Processing MALDI Mass Spectra to Improve Mass Spectral Direct Tissue Analysis

Abstract

Profiling and imaging biological specimens using MALDI mass spectrometry has significant potential to contribute to our understanding and diagnosis of disease. The technique is efficient and high-throughput providing a wealth of data about the biological state of the sample from a very simple and direct experiment. However, in order for these techniques to be put to use for clinical purposes, the approaches used to process and analyze the data must improve. This study examines some of the existing tools to baseline subtract, normalize, align, and remove spectral noise for MALDI data, comparing the advantages of each. A preferred workflow is presented that can be easily implemented for data in ASCII format. The advantages of using such an approach are discussed for both molecular profiling and imaging mass spectrometry.

Fig. 1

Mass spectra analysis work flow. The mass spectra are treated to processing algorithms responsible for the removal of noise, realignment of the m/z scale, and peak selection and matching.
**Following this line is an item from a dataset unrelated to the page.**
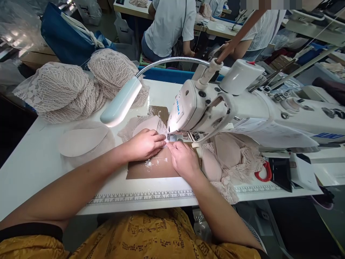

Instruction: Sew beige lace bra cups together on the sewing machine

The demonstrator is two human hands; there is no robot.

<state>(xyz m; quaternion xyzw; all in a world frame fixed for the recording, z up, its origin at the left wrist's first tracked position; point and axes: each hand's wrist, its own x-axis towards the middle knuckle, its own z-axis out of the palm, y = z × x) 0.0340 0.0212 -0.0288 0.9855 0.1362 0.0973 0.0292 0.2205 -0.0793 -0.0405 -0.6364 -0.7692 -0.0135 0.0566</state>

The data is returned to a table, formatted for statistical analysis using a number of established methods. The result of the analysis is a list of biomarker candidates that are subjected to further validation steps.

Fig. 2

MALDI MS profile spectra acquired from three sections from different tissues. (a) Raw spectra; (b) spectra that have been baseline corrected using ProTSData software.

Fig. 3

The effect of normalization on data quality. (a) Single spectra compared against the group average deviate significantly from linearity, whereas (b) the same comparison made after normalization (TIC) results in a linear relationship. (c) This comparison was repeated for each spectrum individually, and the correlation coefficients and slope reported in histogram form. Total ion current (TIC) normalization is the most effective at reducing the deviation from linearity and increasing the correlation coefficient. (Linest and R2∼1.) Linest = regression coefficient of the best fit line (best fit = 1.0). R² = square of the Pearson product moment correlation coefficient. (proportion of variance in y attributed to variance in x; least variance = 1.0)

Fig. 4

Baseline correction and peak binning. A portion of the data before (a), and after (b) spectral alignment. Spectral alignment is performed using common peaks across the set of spectra. Peaks are selected that are common to 90% of the data collected. These features are used as arbitrary calibrants for a quadratic calibration of the data. (c) The selected peaks from the data set are categorized into bins, grouping peaks originating from the same ion.

Fig. 5

(a) Comparison of the relationship between protein concentration and instrument response for processed and unprocessed data. The unprocessed data shows a marked deviation from the expected relationship to protein concentration. However, processing the data according to the proposed scheme restores data quality comparable to the ideal case. The factors that contribute to this deviation include manual sample preparation, MALDI target spotting, and sample acquisition. (b) Effect of baseline/noise subtraction to remove chemical noise and the effect of normalization on spectral quality. Spectra were normalized using TIC. Spectral features were extracted using a minimum S/N threshold of 3. Each spectrum was comprised of 5-7 ions originating from the spiked standard proteins and approximately 110-120 ions originating from the liver extract. The error bars represent 95% confidence intervals for the intensity.

Fig. 6

Baseline subtraction and normalization improve image quality. Two selected ion images obtained from mouse brain are chosen to highlight the advantages of spectral processing on image quality. Above are compared raw image data (a and c) and data processed (b and d) to remove baseline and normalized using total ion current. The inset in panel (c) presents a photomicrograph of the section used for IMS after matrix removal and Nissl staining. Red arrow, cortex; green arrow, hippocampus.